# YOUR GOAL
Please return the full listing exactly as written, with the images removed.

# EXERCISE DATA
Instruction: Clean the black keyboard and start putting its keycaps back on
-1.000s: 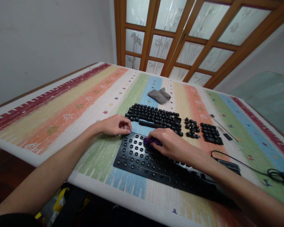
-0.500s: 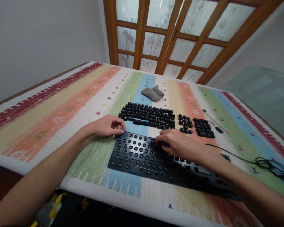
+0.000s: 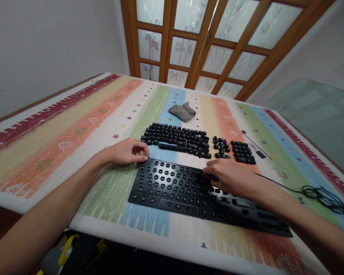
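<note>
- Already off the keyboard (image 3: 174, 196), the loose keys (image 3: 174, 133) lie in groups on the tablecloth (image 3: 109, 194) just beyond it, the space bar (image 3: 173, 147) among them.
- The keyboard lies flat before the person, and no key sits on the part that shows.
- The right hand (image 3: 227, 173) is bunched round a purple cloth (image 3: 213, 178), mostly hidden, at the keyboard's upper middle; wiping seems under way, not finished.
- How much is clean cannot be told; the right forearm hides some of the surface.
- The left hand (image 3: 129, 151) is curled, thumb at the keyboard's upper left corner; whether it grips, I cannot tell.
- A gray cloth (image 3: 182, 112) lies untouched beyond the keys.
</note>
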Tool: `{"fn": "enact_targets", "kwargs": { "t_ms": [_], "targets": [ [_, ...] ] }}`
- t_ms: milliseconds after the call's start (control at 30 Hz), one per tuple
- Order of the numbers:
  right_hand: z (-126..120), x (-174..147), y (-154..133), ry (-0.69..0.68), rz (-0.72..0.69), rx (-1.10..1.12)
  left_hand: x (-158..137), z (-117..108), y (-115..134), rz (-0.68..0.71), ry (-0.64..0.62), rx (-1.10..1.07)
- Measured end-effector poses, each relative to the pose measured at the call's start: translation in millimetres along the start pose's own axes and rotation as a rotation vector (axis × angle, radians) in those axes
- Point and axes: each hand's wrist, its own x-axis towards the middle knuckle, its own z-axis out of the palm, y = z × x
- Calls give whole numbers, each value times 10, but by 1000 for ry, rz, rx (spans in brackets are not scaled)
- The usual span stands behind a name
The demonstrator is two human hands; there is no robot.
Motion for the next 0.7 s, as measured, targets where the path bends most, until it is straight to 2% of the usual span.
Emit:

# COMPLETED TASK
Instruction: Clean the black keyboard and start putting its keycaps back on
-1.000s: 
-0.500s: 
+0.000s: 
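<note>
- Already off the keyboard (image 3: 174, 196), the loose keys (image 3: 174, 133) lie in groups on the tablecloth (image 3: 109, 194) just beyond it, the space bar (image 3: 173, 147) among them.
- The keyboard lies flat before the person, and no key sits on the part that shows.
- The right hand (image 3: 227, 173) is bunched round a purple cloth (image 3: 213, 178), mostly hidden, at the keyboard's upper middle; wiping seems under way, not finished.
- How much is clean cannot be told; the right forearm hides some of the surface.
- The left hand (image 3: 129, 151) is curled, thumb at the keyboard's upper left corner; whether it grips, I cannot tell.
- A gray cloth (image 3: 182, 112) lies untouched beyond the keys.
</note>
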Tool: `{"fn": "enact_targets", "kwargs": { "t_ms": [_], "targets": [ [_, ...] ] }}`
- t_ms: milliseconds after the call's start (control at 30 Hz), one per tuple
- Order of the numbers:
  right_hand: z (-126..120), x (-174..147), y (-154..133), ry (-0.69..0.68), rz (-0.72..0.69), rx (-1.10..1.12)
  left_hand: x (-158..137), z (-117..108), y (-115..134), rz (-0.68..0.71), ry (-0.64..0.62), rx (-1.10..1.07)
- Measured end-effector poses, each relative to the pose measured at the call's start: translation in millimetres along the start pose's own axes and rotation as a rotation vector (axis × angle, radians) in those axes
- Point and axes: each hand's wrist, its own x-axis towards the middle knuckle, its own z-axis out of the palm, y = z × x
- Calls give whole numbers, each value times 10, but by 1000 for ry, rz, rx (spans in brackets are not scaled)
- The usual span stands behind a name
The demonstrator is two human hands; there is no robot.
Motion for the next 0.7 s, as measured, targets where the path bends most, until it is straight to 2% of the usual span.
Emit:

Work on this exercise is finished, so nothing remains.